_Task requirements:_
Write out, character for character, the line containing "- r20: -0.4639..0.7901" and all lines after it up to the end of the listing.

_Raw data:_
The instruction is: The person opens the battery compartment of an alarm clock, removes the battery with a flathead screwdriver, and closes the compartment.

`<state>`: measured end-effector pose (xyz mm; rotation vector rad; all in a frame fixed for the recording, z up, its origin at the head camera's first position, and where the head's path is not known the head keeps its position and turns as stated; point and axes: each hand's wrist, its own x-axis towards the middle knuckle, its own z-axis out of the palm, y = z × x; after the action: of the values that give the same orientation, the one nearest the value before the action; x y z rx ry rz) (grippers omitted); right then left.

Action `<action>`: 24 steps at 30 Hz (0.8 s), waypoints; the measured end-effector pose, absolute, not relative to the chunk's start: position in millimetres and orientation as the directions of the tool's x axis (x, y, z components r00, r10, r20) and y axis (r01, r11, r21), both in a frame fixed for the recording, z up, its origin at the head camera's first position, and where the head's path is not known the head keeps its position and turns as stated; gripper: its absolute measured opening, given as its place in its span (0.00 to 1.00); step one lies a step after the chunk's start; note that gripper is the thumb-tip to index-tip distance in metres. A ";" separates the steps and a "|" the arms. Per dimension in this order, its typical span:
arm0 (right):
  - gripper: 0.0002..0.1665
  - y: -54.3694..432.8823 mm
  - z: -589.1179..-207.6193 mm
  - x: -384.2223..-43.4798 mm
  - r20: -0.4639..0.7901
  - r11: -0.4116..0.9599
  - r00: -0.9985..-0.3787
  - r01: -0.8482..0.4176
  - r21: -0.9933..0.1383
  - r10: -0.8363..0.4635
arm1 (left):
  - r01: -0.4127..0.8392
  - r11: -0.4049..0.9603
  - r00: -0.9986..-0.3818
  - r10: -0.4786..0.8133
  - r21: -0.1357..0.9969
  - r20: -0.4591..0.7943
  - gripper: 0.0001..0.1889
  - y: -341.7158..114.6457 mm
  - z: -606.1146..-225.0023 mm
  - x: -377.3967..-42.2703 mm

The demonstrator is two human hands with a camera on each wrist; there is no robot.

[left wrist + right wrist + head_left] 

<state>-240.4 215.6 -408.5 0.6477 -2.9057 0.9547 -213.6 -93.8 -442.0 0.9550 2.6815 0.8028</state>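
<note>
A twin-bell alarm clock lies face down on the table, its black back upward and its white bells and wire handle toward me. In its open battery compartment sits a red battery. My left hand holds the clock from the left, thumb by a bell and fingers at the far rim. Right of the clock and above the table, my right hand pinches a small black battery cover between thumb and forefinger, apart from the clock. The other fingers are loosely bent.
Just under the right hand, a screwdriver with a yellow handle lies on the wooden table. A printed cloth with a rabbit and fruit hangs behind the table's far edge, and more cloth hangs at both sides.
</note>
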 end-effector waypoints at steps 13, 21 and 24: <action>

_Output for this exercise:_
  - r20: -0.4639..0.7901
  - r11: -0.4116..0.9599
  - r00: -0.9985..-0.3787
  - r01: -0.8482..0.4176
  - r21: -0.9933..0.1383
  - r10: -0.8363..0.4635
arm1 (left):
  - r01: -0.4127..0.8392
  - r11: -0.4049..0.9603
  - r00: -0.9986..-0.3818
  - r10: -0.4786..0.8133
  - r21: -0.1357..0.9969
  - r20: -0.4591..0.7943
  - gripper: 0.0001..0.1889
  - y: -341.7158..114.6457 mm
  - z: -606.1146..-225.0023 mm
  - x: -377.3967..-42.2703 mm

The demonstrator is two human hands with a camera on each wrist; there is no robot.

[left wrist + right wrist + head_left] 

<state>-240.4 215.6 -408.5 0.6477 -2.9057 0.9547 -213.6 -93.8 -442.0 0.9550 2.6815 0.8028</state>
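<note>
A twin-bell alarm clock lies face down on the table, its black back upward and its white bells and wire handle toward me. In its open battery compartment sits a red battery. My left hand holds the clock from the left, thumb by a bell and fingers at the far rim. Right of the clock and above the table, my right hand pinches a small black battery cover between thumb and forefinger, apart from the clock. The other fingers are loosely bent.
Just under the right hand, a screwdriver with a yellow handle lies on the wooden table. A printed cloth with a rabbit and fruit hangs behind the table's far edge, and more cloth hangs at both sides.
</note>
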 end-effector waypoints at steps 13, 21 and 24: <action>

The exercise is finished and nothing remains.